(Source records)
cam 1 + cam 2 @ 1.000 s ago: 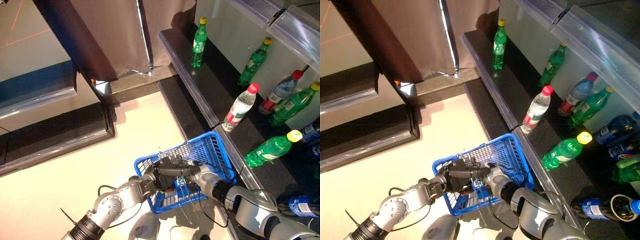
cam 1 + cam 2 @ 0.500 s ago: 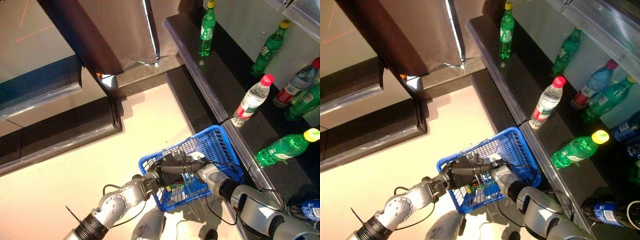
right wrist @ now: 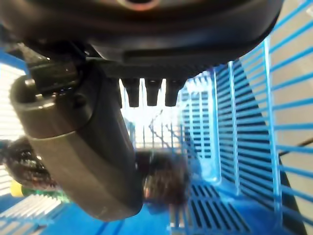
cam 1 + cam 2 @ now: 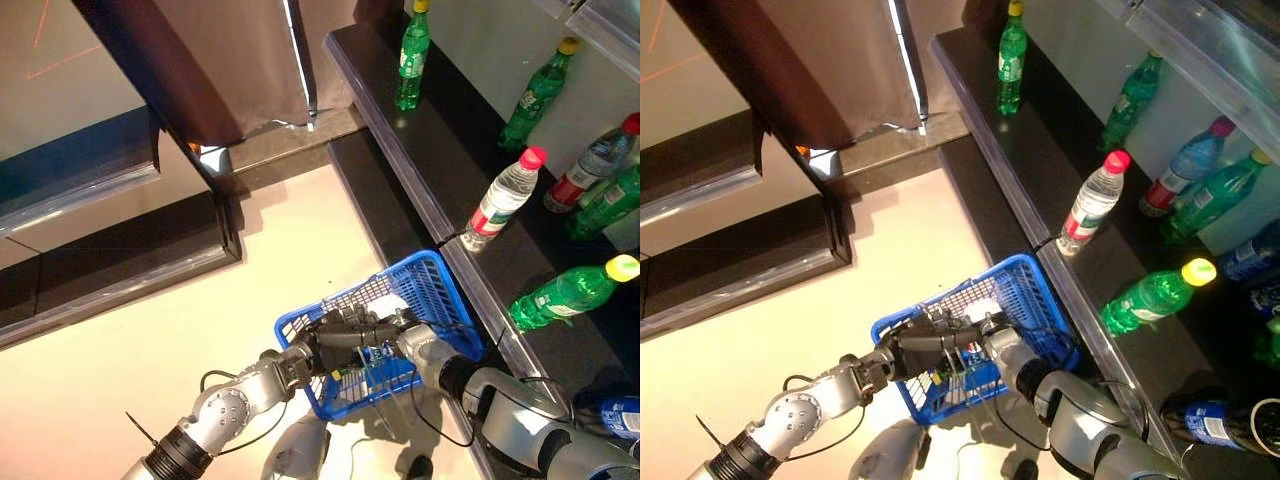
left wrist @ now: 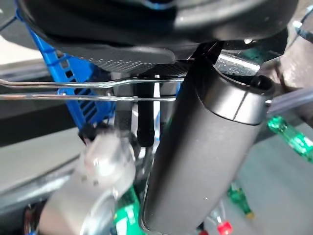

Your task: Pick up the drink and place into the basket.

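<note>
My left hand (image 4: 335, 342) is curled round the wire handle (image 5: 88, 90) of the blue basket (image 4: 430, 285), carrying it beside the dark shelf (image 4: 440, 190). My right hand (image 3: 83, 161) is down inside the basket with fingers straight and, as far as I can tell, nothing gripped. A green drink bottle (image 3: 36, 192) appears to lie on the basket floor near that hand, though the close view is poor, so I judge one drink placed. The water bottle (image 4: 503, 203) and the green bottles (image 4: 570, 295) stand or lie on the shelf, untouched.
</note>
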Robot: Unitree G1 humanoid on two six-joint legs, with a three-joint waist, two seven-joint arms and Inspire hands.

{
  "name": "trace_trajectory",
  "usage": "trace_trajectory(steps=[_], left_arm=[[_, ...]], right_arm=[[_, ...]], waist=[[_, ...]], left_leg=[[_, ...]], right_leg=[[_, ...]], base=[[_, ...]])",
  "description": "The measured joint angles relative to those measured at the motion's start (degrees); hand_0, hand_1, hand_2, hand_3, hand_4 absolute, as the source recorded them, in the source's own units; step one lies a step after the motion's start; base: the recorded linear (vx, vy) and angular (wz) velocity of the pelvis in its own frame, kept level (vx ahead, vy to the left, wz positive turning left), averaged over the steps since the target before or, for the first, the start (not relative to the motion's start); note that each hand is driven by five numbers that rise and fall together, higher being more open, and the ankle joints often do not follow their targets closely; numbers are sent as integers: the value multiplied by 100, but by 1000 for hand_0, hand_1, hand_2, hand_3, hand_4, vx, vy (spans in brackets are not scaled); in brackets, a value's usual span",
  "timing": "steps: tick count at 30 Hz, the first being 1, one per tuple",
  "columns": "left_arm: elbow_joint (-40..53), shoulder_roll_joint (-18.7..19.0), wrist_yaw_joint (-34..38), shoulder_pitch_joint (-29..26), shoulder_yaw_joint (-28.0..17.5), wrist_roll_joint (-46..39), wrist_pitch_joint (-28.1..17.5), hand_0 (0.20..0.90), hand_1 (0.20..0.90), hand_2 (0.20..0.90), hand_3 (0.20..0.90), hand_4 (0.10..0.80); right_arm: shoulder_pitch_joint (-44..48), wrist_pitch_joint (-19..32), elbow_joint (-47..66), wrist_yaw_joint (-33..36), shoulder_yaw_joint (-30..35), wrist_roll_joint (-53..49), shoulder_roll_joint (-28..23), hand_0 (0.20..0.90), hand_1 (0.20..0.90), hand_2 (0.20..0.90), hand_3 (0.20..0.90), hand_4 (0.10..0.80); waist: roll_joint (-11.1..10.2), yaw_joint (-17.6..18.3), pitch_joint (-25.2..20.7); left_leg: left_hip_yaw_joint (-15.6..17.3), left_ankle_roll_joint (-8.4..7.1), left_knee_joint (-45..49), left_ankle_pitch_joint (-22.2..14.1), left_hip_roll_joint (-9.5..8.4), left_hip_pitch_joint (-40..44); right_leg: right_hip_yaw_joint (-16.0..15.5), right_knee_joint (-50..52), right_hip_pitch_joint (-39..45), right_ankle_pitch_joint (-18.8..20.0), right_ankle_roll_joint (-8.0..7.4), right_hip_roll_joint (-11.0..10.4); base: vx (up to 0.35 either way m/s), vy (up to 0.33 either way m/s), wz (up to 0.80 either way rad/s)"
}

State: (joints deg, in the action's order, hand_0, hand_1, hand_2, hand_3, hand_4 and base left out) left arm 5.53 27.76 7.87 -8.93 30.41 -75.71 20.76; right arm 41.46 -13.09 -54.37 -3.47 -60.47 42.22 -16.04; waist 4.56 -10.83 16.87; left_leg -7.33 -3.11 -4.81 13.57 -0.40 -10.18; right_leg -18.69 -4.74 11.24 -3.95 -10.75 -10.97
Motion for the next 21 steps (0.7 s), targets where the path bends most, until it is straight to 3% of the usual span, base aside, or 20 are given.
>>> trace_trajectory(steps=[9,14,21], left_arm=[[-9,109,3,1,-130,-3,-5,300,300,300,200,100],[-9,117,34,80,-395,-21,-4,300,300,300,200,100],[-5,77,308,744,-1403,-29,-6,300,300,300,200,100]], right_arm=[[4,-19,680,579,417,-1021,-229,900,900,900,900,800],[-21,-294,1548,731,573,-1371,-566,900,900,900,900,800],[-704,-715,3255,972,1322,-1537,-947,900,900,900,900,800]], waist=[[-82,-2,50],[-102,38,62],[-289,171,156]], left_leg=[[0,1,0,-1,9,91],[2,2,-1,-2,24,125],[48,45,-2,-43,45,202]], right_leg=[[-1,1,92,1,0,-3],[7,17,114,2,0,2],[50,45,160,2,0,-4]], base=[[53,-10,0],[43,-22,-1],[48,-25,-3]])
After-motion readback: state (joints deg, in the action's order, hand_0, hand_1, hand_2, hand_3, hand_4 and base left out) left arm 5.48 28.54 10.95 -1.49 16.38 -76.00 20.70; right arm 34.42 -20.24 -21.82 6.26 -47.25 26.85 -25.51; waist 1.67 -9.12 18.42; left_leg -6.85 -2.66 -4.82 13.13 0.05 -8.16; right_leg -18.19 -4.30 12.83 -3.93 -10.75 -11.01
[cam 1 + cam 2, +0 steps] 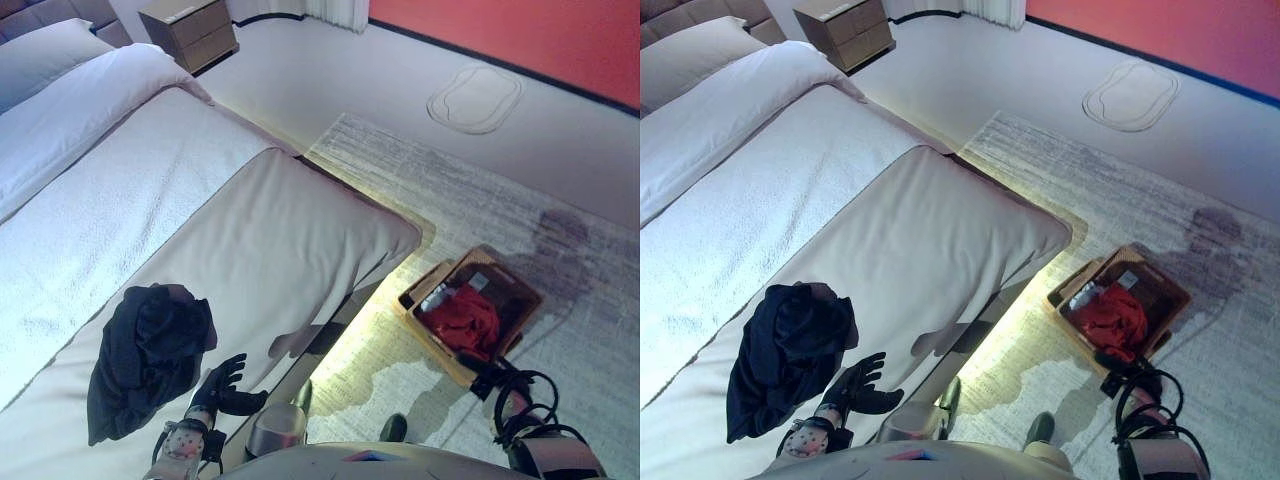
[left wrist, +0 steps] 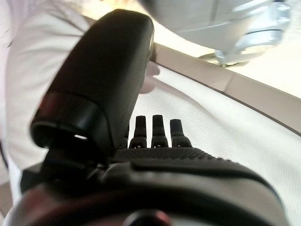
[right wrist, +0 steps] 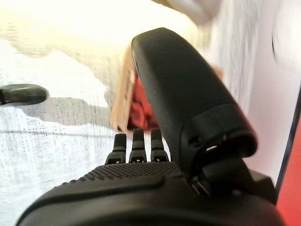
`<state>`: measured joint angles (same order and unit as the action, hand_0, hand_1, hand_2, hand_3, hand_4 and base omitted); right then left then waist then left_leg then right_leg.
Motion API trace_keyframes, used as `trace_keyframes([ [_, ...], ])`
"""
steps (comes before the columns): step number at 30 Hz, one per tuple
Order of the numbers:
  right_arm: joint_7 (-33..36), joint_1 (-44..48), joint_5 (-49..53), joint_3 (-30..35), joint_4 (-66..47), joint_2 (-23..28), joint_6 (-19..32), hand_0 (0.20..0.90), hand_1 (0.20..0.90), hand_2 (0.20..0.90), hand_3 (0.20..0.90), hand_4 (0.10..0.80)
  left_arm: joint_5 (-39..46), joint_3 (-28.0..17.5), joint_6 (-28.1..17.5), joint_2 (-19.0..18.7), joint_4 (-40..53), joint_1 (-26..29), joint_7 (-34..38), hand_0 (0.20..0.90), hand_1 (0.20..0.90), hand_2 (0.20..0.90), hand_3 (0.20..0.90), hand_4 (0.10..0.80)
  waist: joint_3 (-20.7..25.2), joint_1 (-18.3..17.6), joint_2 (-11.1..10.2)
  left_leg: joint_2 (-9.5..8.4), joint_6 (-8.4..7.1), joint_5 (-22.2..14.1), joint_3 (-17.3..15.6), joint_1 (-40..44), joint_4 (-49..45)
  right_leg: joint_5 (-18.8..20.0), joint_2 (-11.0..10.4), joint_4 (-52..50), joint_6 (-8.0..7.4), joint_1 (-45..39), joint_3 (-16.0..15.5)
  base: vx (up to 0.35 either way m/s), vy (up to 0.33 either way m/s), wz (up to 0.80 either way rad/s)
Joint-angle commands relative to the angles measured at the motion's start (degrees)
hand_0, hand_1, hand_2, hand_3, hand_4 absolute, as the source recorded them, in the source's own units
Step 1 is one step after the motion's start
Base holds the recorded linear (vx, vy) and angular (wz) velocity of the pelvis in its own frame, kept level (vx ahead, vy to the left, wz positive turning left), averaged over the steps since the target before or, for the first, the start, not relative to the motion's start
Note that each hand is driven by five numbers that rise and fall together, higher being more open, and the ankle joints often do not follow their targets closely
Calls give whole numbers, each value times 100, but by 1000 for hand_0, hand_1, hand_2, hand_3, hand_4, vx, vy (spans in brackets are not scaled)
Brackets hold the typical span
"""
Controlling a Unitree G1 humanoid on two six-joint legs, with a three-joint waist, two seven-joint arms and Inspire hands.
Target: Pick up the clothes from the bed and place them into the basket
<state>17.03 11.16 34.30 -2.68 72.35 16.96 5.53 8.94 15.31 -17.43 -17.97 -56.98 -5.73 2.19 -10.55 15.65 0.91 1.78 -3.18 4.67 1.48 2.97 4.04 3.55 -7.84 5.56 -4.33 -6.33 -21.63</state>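
A dark navy garment [image 1: 145, 355] lies crumpled on the beige bed cover [image 1: 290, 240] near the bed's front edge. My left hand [image 1: 222, 385] rests just right of it on the cover, fingers straight and open, holding nothing; it also shows in the left wrist view [image 2: 155, 134]. A brown basket [image 1: 470, 312] stands on the rug right of the bed, with a red garment [image 1: 465, 320] inside. My right hand [image 1: 1118, 362] hangs just in front of the basket, open and empty, as the right wrist view [image 3: 136, 146] shows.
A white duvet [image 1: 100, 190] covers the far half of the bed, with pillows [image 1: 45, 60] at its head. A wooden nightstand [image 1: 190, 30] stands beyond. A grey rug [image 1: 480, 200] lies beside the bed, a red wall [image 1: 520, 30] behind.
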Motion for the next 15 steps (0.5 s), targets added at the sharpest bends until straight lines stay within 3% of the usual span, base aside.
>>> trace_keyframes([
  [1, -9, 99, -558, -612, -556, 159, 509, 900, 900, 900, 900, 800, -78, -193, -188, -86, -19, 149, 104, 900, 900, 900, 900, 800, 38, 512, 208, 26, -216, -2, 691, -541, -400, -945, 203, -1156, 355, -116, -689, -54, -27, 29],
  [4, -230, 174, -757, -875, -638, 36, 521, 900, 900, 900, 900, 800, -247, -305, -241, -121, -108, 201, 96, 900, 900, 900, 900, 800, -33, 722, 233, 60, -263, 134, 900, -641, -390, -1127, 256, -1414, 437, -158, -849, -47, -59, 38],
  [6, -275, 198, -974, -1172, -714, -17, 483, 900, 900, 900, 900, 800, -263, -425, -297, -172, -192, 216, 119, 900, 900, 900, 900, 800, -39, 864, 217, 169, -394, 210, 981, -676, -224, -1462, 354, -1609, 498, -262, -845, 60, -145, 56],
  [7, -256, 188, -996, -1259, -754, -57, 454, 900, 900, 900, 900, 800, -272, -497, -336, -204, -223, 222, 72, 900, 900, 900, 900, 800, -46, 901, 205, 268, -464, 282, 813, -725, -185, -1531, 370, -1657, 508, -319, -984, 56, -114, 56],
  [8, -262, 131, -1104, -1252, -778, -83, 432, 900, 900, 900, 900, 800, -323, -536, -368, -224, -241, 214, 11, 900, 900, 900, 900, 800, -30, 863, 189, 354, -497, 283, 501, -785, -228, -1495, 357, -1617, 481, -364, -1185, -81, -5, 76],
  [10, -170, -102, -1349, -1146, -947, -77, 456, 900, 900, 900, 900, 800, -569, -484, -345, -214, -196, 215, -88, 900, 900, 900, 900, 800, 39, 614, 158, 603, -590, 383, -729, -994, -374, -1166, 316, -1275, 318, -521, -1733, -175, 53, 127],
  [11, -143, -169, -1425, -1109, -989, -22, 522, 900, 900, 900, 900, 800, -724, -390, -284, -203, -143, 266, -120, 900, 900, 900, 900, 800, 44, 432, 100, 812, -620, 421, -1463, -1057, -644, -956, 242, -1097, 227, -560, -2031, -257, 104, 181],
  [13, -283, -194, -1739, -1074, -1100, 55, 588, 900, 900, 900, 900, 800, -718, -225, -119, -160, -113, 361, -6, 900, 900, 900, 900, 800, 28, 103, -135, 1226, -531, 130, -2168, -1021, -1476, -705, 3, -1020, 188, -464, -2344, -299, 162, 166],
  [14, -366, -171, -1892, -1064, -1109, 100, 622, 900, 900, 900, 900, 800, -615, -148, -6, -133, -110, 448, 77, 900, 900, 900, 900, 800, 33, -54, -281, 1248, -382, -209, -2282, -903, -1765, -603, -192, -1093, 157, -348, -2386, -250, 296, 119],
  [15, -513, -143, -2093, -1082, -1122, 164, 626, 900, 900, 900, 900, 800, -471, -103, 92, -80, -135, 565, 206, 900, 900, 900, 900, 800, 69, -224, -380, 1131, -257, -567, -2232, -687, -1878, -541, -411, -1248, 103, -173, -2340, -146, 278, 80],
])
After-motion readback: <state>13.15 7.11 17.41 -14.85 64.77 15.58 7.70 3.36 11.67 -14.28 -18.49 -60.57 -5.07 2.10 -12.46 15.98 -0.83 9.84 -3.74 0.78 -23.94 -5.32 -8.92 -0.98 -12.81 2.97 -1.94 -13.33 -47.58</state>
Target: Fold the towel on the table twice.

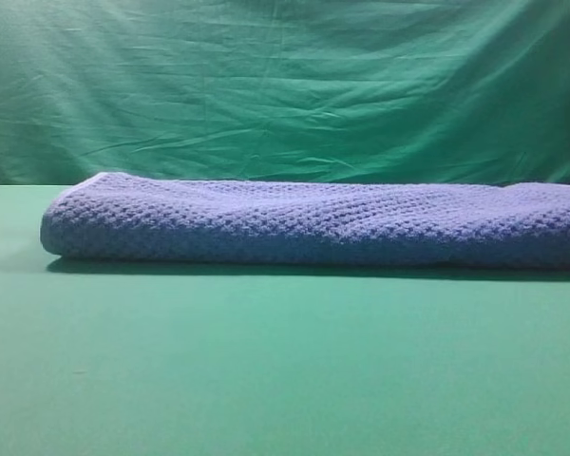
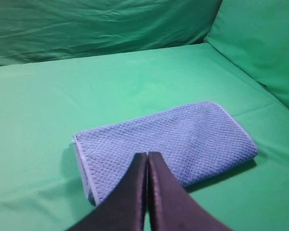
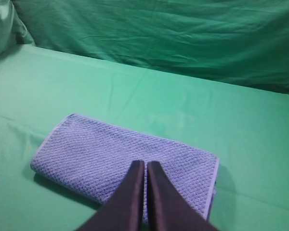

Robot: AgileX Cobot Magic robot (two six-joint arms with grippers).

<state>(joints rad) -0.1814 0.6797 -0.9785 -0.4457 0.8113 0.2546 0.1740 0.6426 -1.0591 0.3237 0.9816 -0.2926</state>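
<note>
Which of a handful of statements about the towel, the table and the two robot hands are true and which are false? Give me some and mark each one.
1. The towel lies folded into a compact rectangle on the table. True.
2. The left hand has its fingers pressed together. True.
3. The right hand is pinching a corner of the towel. False: it is shut on nothing, held above the towel.
4. The towel is bright red. False: it is blue-grey with a waffle weave.
5. A wrinkled green backdrop cloth hangs behind the table. True.
</note>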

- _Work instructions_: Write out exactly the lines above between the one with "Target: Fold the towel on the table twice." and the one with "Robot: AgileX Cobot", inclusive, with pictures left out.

- _Solution to this problem_:
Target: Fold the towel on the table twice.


Robot: AgileX Cobot Magic robot (two six-joint arms with grippers).

No more is needed for this answer.